Mehmet Anıl'dan "Bir Perişanlık Hali"
Sevgilisinin dört yaşındaki kızına taciz suçlamasıyla kendini bir anda hapishanede bulan Harun'un hikâyesini anlatıyor Mehmet Anıl'ın son romanı "Bir Perişanlık Hali". Romanda, adil yargılamadan kadın erkek ilişkisine kadar birçok olgu, Anıl'ın en ağır durumlarda bile işin içine kattığı eğlenceyle farklı bir boyut kazanıyor.

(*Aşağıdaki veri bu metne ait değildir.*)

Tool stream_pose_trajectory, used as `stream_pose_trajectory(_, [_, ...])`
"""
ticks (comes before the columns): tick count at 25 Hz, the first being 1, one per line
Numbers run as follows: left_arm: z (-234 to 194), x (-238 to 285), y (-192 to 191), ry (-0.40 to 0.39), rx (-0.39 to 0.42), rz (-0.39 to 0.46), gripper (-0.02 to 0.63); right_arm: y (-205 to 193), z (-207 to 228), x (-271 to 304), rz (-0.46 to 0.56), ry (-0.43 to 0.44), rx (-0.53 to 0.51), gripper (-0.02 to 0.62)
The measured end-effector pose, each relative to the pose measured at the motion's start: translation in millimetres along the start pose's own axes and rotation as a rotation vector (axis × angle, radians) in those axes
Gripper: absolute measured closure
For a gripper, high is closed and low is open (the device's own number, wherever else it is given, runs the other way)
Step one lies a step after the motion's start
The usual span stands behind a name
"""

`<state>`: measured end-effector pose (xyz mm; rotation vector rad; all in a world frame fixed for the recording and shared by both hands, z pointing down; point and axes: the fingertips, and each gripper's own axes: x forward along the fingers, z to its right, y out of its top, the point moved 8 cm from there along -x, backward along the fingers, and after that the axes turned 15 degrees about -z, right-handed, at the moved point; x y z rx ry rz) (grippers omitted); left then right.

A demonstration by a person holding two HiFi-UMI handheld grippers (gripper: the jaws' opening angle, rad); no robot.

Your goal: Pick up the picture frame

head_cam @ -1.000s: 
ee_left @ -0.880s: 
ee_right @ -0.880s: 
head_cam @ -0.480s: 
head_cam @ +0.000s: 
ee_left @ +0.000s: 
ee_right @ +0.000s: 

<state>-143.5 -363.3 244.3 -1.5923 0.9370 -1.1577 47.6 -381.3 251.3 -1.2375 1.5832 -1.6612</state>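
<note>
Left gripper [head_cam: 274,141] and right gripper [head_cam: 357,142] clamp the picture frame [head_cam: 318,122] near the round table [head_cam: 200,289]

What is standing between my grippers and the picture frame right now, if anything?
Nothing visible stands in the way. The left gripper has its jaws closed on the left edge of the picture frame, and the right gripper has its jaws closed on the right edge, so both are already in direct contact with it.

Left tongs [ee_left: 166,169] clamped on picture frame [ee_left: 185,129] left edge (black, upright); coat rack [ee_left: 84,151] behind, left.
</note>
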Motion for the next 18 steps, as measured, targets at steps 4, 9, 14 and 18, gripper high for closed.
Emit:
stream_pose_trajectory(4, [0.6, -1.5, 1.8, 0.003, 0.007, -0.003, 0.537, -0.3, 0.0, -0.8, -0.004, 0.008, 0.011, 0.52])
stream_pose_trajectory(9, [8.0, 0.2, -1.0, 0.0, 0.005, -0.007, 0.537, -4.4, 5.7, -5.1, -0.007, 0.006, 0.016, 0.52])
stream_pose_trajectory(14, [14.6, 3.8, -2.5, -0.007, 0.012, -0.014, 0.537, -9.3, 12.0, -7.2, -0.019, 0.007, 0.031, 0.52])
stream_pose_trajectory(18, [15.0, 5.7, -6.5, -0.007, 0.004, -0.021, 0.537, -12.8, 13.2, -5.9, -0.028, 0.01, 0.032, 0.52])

Delilik çizgisinde aranan adalet
İsnat edilebilecek ya da işlenebilecek en hafif deyişle "rezil" suçlardan biri taciz. Hele bu tacize uğrayan bir çocuksa işin rengi değişir, daha doğrusu tüm rengini kaybeder. Yeryüzündeki en utanç verici suçlardan birinin altına imzasını atar bu suçu işleyen. Eğer böyle bir suç işlenmemiş de her şey karşı taraftan gelen bir çamursa, suçu atan da en az suçu işleyen kadar lekelidir. Bu suç ya da suçlama yargıya gittiğinde ise davaya bakanların, olayı her yönüyle incelemesi gerekir. Doğrusu bu ama işler bizim yargı düzeninde sık sık meydana geldiği gibi ters gider de suçlu suçsuz ayrılamazsa ne olur? Ya da suçlu diye toplumdan ayıklanan kişi, mahkemenin verdiği kararla gerçekten cezalandırlmış mı olur? Ceza doğru kişiye mi fatura edilmiştir? Bir başka türülüsü; hakim ya da hakime böylesi bir davayı kişiselleştirdiğinde işler nasıl şekillenir?

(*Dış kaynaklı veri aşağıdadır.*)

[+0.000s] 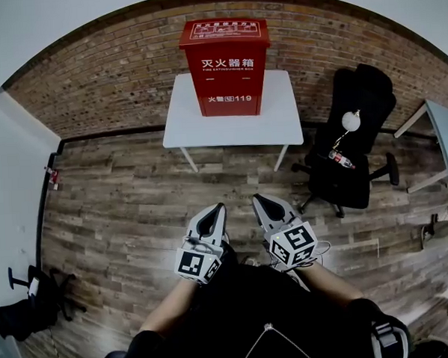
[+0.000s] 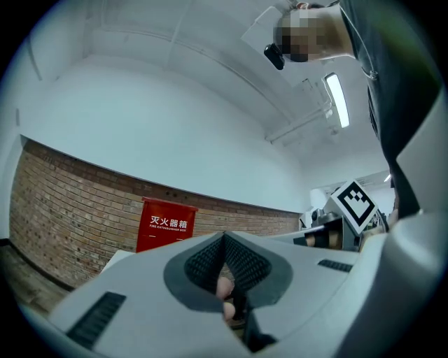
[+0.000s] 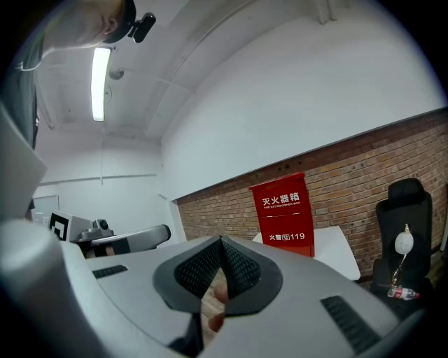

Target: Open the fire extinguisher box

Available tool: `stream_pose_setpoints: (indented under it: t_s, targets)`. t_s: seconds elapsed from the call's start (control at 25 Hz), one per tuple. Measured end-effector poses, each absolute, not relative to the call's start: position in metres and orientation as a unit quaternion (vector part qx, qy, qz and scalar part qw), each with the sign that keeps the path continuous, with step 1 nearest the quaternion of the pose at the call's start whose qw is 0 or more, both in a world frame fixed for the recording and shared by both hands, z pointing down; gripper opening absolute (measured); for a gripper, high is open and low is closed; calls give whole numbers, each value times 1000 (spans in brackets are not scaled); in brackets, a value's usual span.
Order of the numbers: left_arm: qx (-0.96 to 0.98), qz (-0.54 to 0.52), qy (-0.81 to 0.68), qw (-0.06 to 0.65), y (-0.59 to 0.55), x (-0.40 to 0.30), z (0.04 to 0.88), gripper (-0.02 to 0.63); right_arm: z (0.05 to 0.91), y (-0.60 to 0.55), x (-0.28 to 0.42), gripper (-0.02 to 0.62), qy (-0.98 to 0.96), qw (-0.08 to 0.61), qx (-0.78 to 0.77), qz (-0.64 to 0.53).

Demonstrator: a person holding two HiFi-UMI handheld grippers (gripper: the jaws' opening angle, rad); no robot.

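A red fire extinguisher box with white lettering stands shut on a small white table against the brick wall. The box also shows far off in the left gripper view and the right gripper view. Both grippers are held close to the person's body, well short of the table. My left gripper is shut with nothing in it. Beside it my right gripper is shut and empty too. Their tips point toward the box across bare wooden floor.
A black office chair with a bottle and a white round object on its seat stands right of the table. A white desk corner is at the far right. Dark gear lies on the floor at lower left.
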State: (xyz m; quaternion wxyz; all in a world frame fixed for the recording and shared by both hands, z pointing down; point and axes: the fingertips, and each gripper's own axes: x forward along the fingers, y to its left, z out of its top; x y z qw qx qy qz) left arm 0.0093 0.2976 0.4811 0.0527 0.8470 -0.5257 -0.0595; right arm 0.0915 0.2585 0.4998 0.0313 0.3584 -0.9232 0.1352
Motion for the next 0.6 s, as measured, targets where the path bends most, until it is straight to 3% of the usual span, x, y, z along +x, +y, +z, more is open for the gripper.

Bu noktada sorular önemli. Bir o kadar da altından kalkılması zor bir yükü imliyor ancak bu yükün altına giren birileri olmalı. Mehmet Anıl, son romanı Bir Perişanlık Hali'nde, işte bu soruların peşinden gidiyor. Bir anlamıyla altından kalkılması zor bir davada taşın altına eline koyuyor. Bu taş ise göründüğünden daha ağır. Ortada karmaşık bir dava söz konusu. Suçluyu suçsuzu ayırt etmek zor ama ceza baştan kesilmiş sanki. Bir dava kurulmuş, evet ama bu davada her şey usule uygun mu yürütüldü? Usule uygun belki, peki ya vicdana? Sorular bitmiyor. Bitmesin de çünkü bu sorulardan bir roman çıkaracak yazar da bu soruların içinde.
2003'ten beri romanlarını okuduğumuz Mehmet Anıl, Bir Perişanlık Hali'nde sevgilisinin dört yaşındaki kızına cinsel taciz suçlamasıyla kendini bir anda cezaevinde bulan Harun'un hikâyesini anlatıyor. Tüm bir hikâye Harun'un değil yalnız. Onu yargılayanlar da hikâyenin akışına dahil oluyor. Aynı şekilde Harun'un geçmişine de açılıyoruz. Sevgilisiyle olan ilişkisinin içine giriyoruz. Bir de romanın önemli kısmını kaplayan Harun'un hapishane günleri var tabii. Tüm bunları göz önüne aldığımızda ise -yazarın peşinden gittiği soruları da göz önüne alarak- farklı katmanları olan bir romanla kaşı kaşıya olduğumuzu söyleyebiliriz Bir Perişanlık Hali'nde.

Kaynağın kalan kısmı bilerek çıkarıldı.